*Dataset content*.

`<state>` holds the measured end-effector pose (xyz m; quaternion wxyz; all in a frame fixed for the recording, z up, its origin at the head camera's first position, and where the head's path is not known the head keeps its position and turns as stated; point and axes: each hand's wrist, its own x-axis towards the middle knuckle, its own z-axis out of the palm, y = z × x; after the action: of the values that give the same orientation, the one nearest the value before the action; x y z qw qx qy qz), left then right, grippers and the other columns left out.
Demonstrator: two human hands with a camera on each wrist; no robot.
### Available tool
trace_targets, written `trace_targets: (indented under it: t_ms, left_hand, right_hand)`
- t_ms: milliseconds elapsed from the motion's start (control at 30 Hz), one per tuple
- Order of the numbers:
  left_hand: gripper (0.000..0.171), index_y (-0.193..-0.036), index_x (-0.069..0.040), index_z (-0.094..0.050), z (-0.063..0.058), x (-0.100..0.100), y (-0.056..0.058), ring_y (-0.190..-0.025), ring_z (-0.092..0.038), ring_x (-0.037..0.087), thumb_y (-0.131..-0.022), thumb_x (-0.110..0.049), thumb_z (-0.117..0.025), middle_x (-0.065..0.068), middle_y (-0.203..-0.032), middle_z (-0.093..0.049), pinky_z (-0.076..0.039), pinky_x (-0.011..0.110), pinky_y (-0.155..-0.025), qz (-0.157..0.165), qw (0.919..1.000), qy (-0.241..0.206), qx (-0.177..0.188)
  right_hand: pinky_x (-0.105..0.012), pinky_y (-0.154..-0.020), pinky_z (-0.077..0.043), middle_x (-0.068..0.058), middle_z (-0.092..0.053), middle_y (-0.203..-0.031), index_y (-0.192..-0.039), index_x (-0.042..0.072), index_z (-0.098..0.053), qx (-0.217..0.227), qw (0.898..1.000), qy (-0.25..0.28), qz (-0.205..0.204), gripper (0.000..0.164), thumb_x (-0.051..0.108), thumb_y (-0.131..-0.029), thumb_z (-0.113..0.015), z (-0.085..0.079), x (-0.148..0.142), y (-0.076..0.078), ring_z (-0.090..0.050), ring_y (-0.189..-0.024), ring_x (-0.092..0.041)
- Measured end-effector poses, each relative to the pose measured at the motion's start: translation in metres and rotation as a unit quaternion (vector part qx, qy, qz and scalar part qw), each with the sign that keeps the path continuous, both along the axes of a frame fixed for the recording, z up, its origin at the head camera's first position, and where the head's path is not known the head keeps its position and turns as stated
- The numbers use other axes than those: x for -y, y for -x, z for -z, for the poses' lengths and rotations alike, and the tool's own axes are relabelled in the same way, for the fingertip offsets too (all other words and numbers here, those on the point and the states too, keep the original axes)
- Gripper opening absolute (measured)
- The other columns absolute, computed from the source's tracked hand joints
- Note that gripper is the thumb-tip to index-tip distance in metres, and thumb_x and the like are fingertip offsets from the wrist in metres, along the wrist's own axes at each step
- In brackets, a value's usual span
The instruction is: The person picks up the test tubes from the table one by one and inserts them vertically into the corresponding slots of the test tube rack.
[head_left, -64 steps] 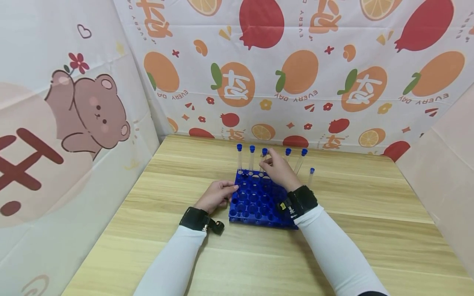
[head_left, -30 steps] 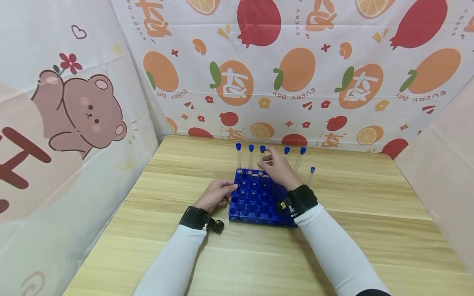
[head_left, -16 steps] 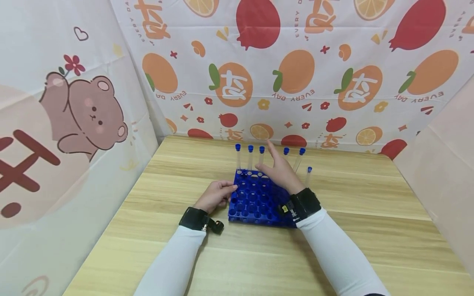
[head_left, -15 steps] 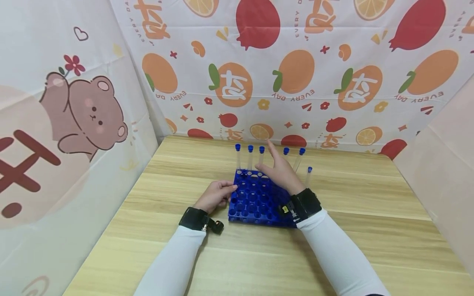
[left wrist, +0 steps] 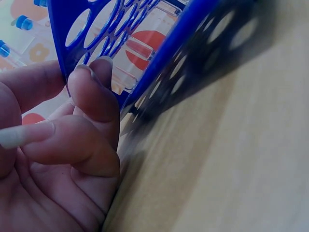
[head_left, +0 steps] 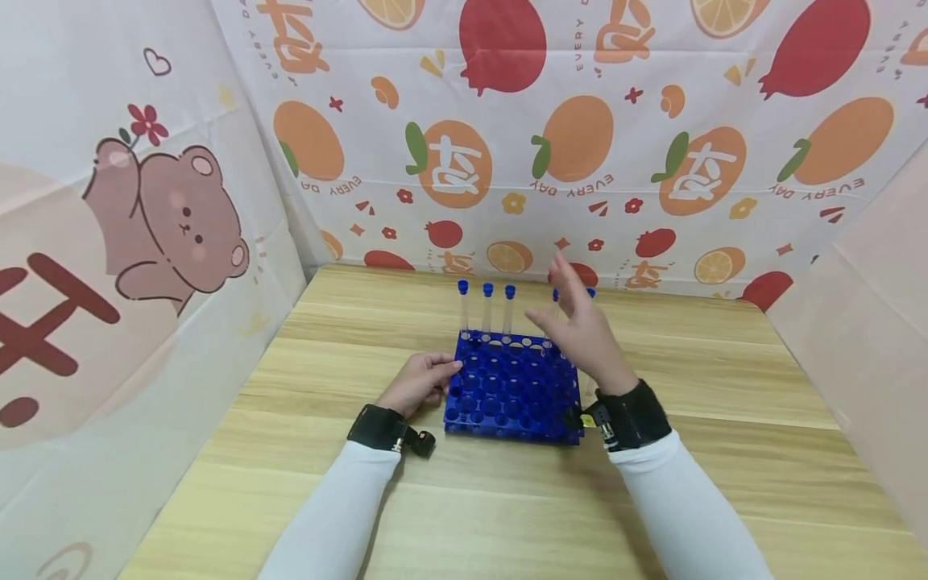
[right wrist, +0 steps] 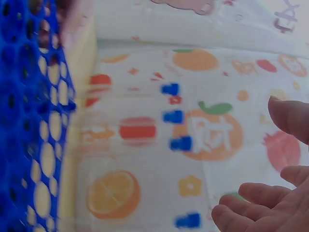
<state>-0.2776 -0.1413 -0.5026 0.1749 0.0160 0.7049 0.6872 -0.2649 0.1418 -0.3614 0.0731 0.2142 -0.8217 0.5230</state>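
A blue test tube rack [head_left: 500, 385] with rows of round holes stands on the wooden table. My left hand [head_left: 420, 385] grips its left edge; the left wrist view shows fingertips [left wrist: 94, 87] at the rack's end panel. Along the back row, three clear test tubes with blue caps stand at the left: the first tube [head_left: 464, 310], second tube [head_left: 487, 310] and third tube [head_left: 510, 310]. My right hand [head_left: 587, 334] is raised over the back right corner, thumb and fingers spread, holding nothing. It partly hides two more capped tubes, one cap [head_left: 590, 292] showing beside the fingers.
The wooden table [head_left: 725, 451] reaches back to a fruit-print cloth [head_left: 518, 201]. A bear-print cloth [head_left: 181, 217] hangs on the left. Beside the rack's right side, part of another clear tube [head_left: 590, 385] shows behind my right wrist.
My right hand has let go of the third tube, spread its fingers and moved right towards the back right tubes. The left hand stays on the rack's edge.
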Motion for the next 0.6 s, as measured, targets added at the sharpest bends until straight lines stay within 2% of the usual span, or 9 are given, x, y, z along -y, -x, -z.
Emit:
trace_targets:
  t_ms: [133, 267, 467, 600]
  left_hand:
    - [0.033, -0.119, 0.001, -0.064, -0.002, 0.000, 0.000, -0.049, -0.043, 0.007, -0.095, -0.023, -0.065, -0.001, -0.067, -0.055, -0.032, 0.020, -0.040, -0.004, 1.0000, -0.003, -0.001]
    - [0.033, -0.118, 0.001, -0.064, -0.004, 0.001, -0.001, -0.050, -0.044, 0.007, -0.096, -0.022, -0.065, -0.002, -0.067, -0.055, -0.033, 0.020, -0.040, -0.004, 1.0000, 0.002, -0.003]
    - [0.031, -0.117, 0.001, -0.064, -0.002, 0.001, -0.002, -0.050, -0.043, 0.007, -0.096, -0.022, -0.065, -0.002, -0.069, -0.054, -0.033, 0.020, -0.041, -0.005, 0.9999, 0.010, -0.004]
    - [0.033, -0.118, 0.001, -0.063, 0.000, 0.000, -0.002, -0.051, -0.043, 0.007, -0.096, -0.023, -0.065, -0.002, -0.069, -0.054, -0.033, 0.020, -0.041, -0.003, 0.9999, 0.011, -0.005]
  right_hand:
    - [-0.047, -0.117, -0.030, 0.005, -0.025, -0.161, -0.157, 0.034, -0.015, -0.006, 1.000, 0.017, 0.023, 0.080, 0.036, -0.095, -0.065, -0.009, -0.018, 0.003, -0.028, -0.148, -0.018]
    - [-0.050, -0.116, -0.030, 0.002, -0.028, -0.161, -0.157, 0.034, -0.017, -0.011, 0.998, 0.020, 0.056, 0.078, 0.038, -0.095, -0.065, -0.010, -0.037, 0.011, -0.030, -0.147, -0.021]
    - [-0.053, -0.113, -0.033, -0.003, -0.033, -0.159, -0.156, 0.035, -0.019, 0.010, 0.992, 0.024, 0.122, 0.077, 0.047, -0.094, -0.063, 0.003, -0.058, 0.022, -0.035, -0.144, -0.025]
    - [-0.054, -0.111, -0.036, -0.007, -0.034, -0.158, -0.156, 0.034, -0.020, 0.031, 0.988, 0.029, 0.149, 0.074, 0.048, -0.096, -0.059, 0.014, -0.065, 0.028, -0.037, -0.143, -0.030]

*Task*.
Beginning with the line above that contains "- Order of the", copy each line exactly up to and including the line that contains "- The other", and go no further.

*Output for this task*.
- Order of the numbers:
  left_hand: gripper (0.000..0.171), index_y (-0.193..-0.036), index_x (-0.069..0.040), index_z (-0.094..0.050), z (-0.063..0.058), x (-0.100..0.100), y (-0.056..0.058), ring_y (-0.190..-0.025), ring_z (-0.092..0.038), ring_x (-0.037..0.087), thumb_y (-0.131..-0.022), thumb_x (-0.110..0.049), thumb_z (-0.117..0.025), middle_x (-0.065..0.068), middle_y (-0.203..-0.032), middle_z (-0.093..0.049), pinky_z (-0.076..0.039), pinky_x (-0.011..0.110), pinky_y (-0.155..-0.025), qz (-0.157..0.165), qw (0.919..1.000), qy (-0.241..0.206), qx (-0.177..0.188)
  right_hand: pinky_x (-0.105..0.012), pinky_y (-0.154..-0.020), pinky_z (-0.077..0.043), middle_x (-0.068..0.058), middle_z (-0.092..0.053), middle_y (-0.203..-0.031), index_y (-0.192..-0.039), index_x (-0.042..0.072), index_z (-0.098..0.053), qx (-0.217..0.227), qw (0.898..1.000), qy (-0.25..0.28), qz (-0.205..0.204), gripper (0.000..0.164), thumb_x (-0.051..0.108), thumb_y (-0.131..-0.029), thumb_z (-0.113..0.015), z (-0.085..0.079), x (-0.148..0.142), y (-0.076..0.078), ring_z (-0.090..0.050), ring_y (-0.189..-0.024), ring_x (-0.092..0.041)
- Measured end-effector poses, each relative to the pose measured at the motion's start: translation in metres and rotation as a unit quaternion (vector part qx, qy, qz and scalar part qw), each with the sign that keeps the path continuous, both along the axes of a frame fixed for the recording, z up, its origin at the head camera's first position, and where the head's path is not known the head keeps its position and turns as stated
- The numbers use other axes than those: x for -y, y for -x, z for -z, for the poses' lengths and rotations alike, and the tool's own axes are relabelled in the same way, for the fingertip offsets too (all other words and numbers here, those on the point and the states too, keep the original axes)
- Gripper opening absolute (measured)
- The other columns absolute, computed from the source's tracked hand joints

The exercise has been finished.